According to the GAO report, as of 2018, there were 106 million people in private retirement plans that had roughly $6.3 trillion in assets. It notes that "a host of plan administrators share the personal information used to administer these plans via the internet, which can lead to significant cybersecurity risks. In some cases, there is no federal guidance about how to mitigate these risks."

The GAO's report urges the Labor Department to clarify whether fiduciaries are responsible for cybersecurity—and, if so, to issue guidance on minimum expectations for reducing cybersecurity risks.

 

Key Dangers

The report highlights that personally identifiable information (PII) is shared throughout the chain of 401(k) providers, starting at the plan sponsor and moving back and forth through third-party administrators, recordkeepers, custodians, and payroll providers.

The GAO states that one cyberattack "at any point in the complex web of entities working together to administer a retirement plan could cause enormous losses of both PII and plan assets, which could lead to identity theft or severe financial and other ramifications for plan participants." It adds that, to prevent this, both industry and government should evolve their methods to keep up with the increase in threats.

The GAO also says that "plan fiduciaries and their service providers rely on a patchwork of federal regulations, guidance, and industry-leading practices to help them mitigate cybersecurity risk in DC [defined contribution] plans."

According to the GAO report, Labor Department (DOL) officials said "the agency intends to issue guidance addressing cybersecurity-related issues, but they were unsure when it would be issued.
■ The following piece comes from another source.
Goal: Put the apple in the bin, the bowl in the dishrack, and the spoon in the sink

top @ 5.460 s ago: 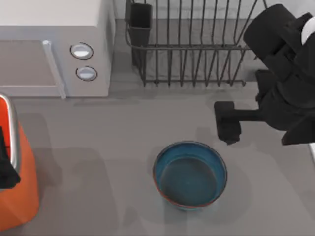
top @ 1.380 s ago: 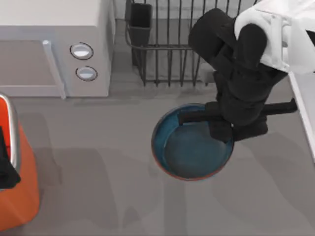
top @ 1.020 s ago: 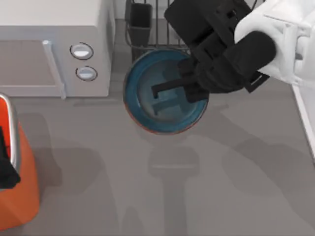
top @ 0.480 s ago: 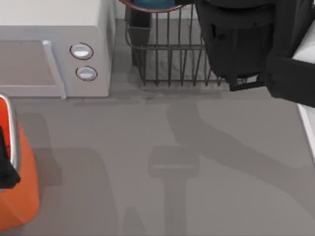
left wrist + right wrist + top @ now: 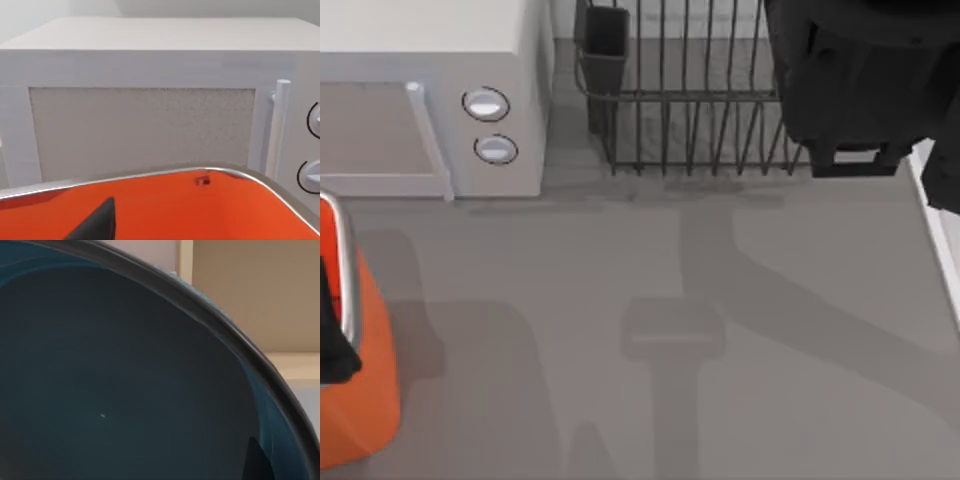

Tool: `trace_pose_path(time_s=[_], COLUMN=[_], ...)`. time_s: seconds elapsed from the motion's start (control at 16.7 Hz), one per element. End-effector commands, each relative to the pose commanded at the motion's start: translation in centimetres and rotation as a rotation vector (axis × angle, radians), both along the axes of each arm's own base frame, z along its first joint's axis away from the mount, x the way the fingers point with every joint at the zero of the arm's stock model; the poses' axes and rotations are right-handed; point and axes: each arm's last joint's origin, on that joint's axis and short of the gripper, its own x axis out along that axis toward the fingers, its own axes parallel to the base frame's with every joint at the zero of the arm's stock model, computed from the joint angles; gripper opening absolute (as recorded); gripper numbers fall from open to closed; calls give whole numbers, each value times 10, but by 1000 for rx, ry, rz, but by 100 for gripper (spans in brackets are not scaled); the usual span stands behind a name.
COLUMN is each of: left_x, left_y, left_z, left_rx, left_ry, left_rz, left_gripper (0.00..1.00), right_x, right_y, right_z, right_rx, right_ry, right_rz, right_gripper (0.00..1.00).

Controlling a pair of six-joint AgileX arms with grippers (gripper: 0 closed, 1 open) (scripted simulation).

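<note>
Bowl (image 5: 125,390) gone from grey table (image 5: 620,300) | right claw grip — cannot tell

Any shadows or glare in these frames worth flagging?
Top view: soft arm shadows fall across the grey table, one long band running below the dishrack. Left wrist view: bright streak of reflection along the bin rim, in front of the microwave. Right wrist view: the bowl interior is dark.

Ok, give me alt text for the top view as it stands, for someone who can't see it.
The right arm, dark and bulky, hangs over the right end of the wire dishrack at the back of the grey table. A white microwave stands at back left and the orange bin at the left edge.
</note>
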Motion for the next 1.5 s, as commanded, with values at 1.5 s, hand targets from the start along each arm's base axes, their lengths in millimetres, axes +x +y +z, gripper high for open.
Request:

Until DOL clarifies responsibilities for fiduciaries and provides minimum cybersecurity expectations, participants' data and assets will remain at risk."
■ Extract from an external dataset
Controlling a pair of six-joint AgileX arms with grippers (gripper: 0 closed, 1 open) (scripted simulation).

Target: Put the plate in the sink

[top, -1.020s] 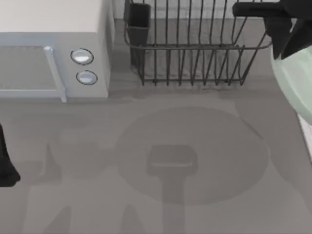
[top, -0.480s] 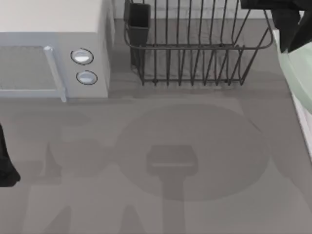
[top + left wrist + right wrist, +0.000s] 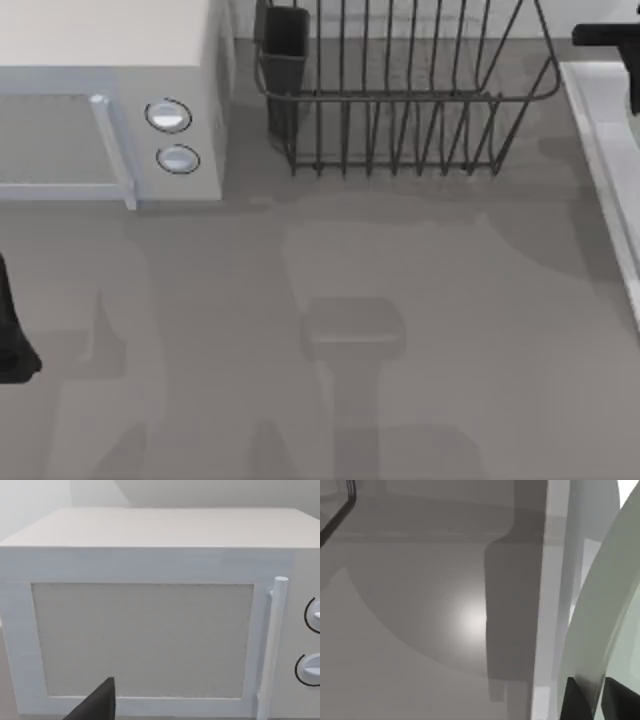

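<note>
Starting at the left edge of the top view, the left arm [image 3: 14, 330] sits parked low by the counter's [image 3: 300, 400] left side, mostly cut off, and I can't tell how its hand is set; its wrist view looks at the front of the microwave [image 3: 150, 630], with one dark fingertip [image 3: 97, 705] poking in at the edge. The microwave [image 3: 100, 100] sits at the back left with its door handle [image 3: 112, 150] and two knobs [image 3: 170, 135] facing the open counter. Next along the back is the dark wire dish rack [image 3: 400, 100], with a dark cup-like holder [image 3: 285, 45] at its left end. The whole middle and front of the counter is bare grey, so lots of room there. At the far right, the sink's [image 3: 600, 130] pale rim runs front to back along the counter edge, most of the basin cut off. The right arm [image 3: 610, 40] is a dark bit up in the back right corner, over the sink. In the right wrist view the plate [image 3: 605, 615] is seen edge-on, tilted steeply with its rim running up and away from the right hand [image 3: 597, 700], right beside the sink's rim [image 3: 550, 605]. The dark fingers [image 3: 577, 700] are clamped on the plate's edge, one either side. Most of the plate is out of frame.
</note>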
In conclusion, the GAO states, "until DOL formally clarifies plan fiduciaries' responsibilities and provides minimum expectations related to cybersecurity, fiduciaries may not realize that they could be liable for losses they were obligated to prevent, such plans and their participants will continue to be vulnerable to financial losses and PII breaches. Such risks could lead to the erosion of confidence in our nation's private pension system."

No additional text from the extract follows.